Rupert Murdoch has asked the government to abolish the legal restraints on him interfering in the editorial independence of the Times and the Sunday Times that were put in place when he first bought the newspapers.
At the moment the two newspapers are required to have largely separate editorial teams, while Murdoch nominally has to answer to a group of independent directors on key editorial matters.
News UK has now asked the government to abolish the independent directors, arguing that they are no longer required and were designed in a pre-internet era.
The company argues that there is no need for the legal protections because it would be “economically irrational” for Murdoch to interfere in the editorial position of the Times or the Sunday Times, as this could cause sales of his newspapers to fall.
Abolishing the legal undertakings would also pave the way for a full-blown merger between the Times and the Sunday Times, with staff on almost all non-news parts of the outlets working across both titles. News UK argues that this is required for financial reasons because of the long-term decline of print newspapers.

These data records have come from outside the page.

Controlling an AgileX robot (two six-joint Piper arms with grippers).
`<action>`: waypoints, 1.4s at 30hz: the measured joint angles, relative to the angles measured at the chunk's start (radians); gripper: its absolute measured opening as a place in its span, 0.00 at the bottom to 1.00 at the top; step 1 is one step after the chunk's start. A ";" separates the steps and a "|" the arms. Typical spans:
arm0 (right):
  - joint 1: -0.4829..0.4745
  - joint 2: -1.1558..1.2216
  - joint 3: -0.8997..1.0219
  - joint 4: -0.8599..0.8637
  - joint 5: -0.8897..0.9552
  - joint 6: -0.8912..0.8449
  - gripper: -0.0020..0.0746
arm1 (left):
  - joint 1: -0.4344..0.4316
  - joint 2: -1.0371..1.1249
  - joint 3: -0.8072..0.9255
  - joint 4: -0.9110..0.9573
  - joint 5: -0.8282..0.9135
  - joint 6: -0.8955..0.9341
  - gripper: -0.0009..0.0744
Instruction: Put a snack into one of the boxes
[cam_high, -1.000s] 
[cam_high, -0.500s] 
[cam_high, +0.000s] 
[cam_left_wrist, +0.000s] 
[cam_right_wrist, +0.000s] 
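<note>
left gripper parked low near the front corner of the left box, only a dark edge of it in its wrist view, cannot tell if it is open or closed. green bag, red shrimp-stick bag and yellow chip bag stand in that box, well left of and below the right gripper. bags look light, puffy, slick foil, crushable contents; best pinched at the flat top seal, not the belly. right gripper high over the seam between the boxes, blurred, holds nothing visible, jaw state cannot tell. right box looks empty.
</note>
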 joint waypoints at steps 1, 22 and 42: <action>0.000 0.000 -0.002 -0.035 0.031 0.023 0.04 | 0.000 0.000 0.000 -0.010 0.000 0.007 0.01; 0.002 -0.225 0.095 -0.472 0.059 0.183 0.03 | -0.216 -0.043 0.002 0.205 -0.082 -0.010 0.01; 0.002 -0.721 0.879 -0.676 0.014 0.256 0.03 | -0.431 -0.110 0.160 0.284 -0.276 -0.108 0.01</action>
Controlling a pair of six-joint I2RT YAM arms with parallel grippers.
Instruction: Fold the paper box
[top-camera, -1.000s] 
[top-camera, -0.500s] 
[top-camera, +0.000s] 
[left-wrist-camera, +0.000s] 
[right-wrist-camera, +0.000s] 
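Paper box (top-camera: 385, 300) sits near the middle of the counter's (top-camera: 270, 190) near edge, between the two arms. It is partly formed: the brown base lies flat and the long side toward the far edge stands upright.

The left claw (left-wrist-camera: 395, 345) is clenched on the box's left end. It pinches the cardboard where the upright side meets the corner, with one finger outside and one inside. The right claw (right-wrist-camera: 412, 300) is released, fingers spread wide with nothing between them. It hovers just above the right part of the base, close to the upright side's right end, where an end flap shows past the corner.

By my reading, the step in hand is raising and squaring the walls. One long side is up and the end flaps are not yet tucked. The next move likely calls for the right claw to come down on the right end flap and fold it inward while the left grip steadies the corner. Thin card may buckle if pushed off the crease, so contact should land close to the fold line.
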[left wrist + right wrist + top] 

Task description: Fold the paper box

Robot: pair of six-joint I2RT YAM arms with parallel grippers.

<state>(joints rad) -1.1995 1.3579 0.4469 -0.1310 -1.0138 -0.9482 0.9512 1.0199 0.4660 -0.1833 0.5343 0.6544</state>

The undertakings were put in place in 1981 by Margaret Thatcher’s government as part of a compromise deal to allow Murdoch to buy the two papers without needing approval from monopoly regulators. The decision allowed him to dominate both the high end of the British newspaper market and the tabloid sector with the Sun and the now defunct News of the World.
Murdoch has often got his way in clashes with the independent directors. When he appointed new editors of the Times and the Sunday Times in 2013 the independent directors initially refused to back the decision. Murdoch simply announced his new hires as “temporary acting editors” until an agreement was reached.
The current independent directors at the Times have backed the proposal to abolish their existing positions. Instead, they will become part of a new committee within News UK that will help mediate any disputes between editors and the owners. A rapid consultation is now under way, with the culture secretary, Oliver Dowden, making the final decision.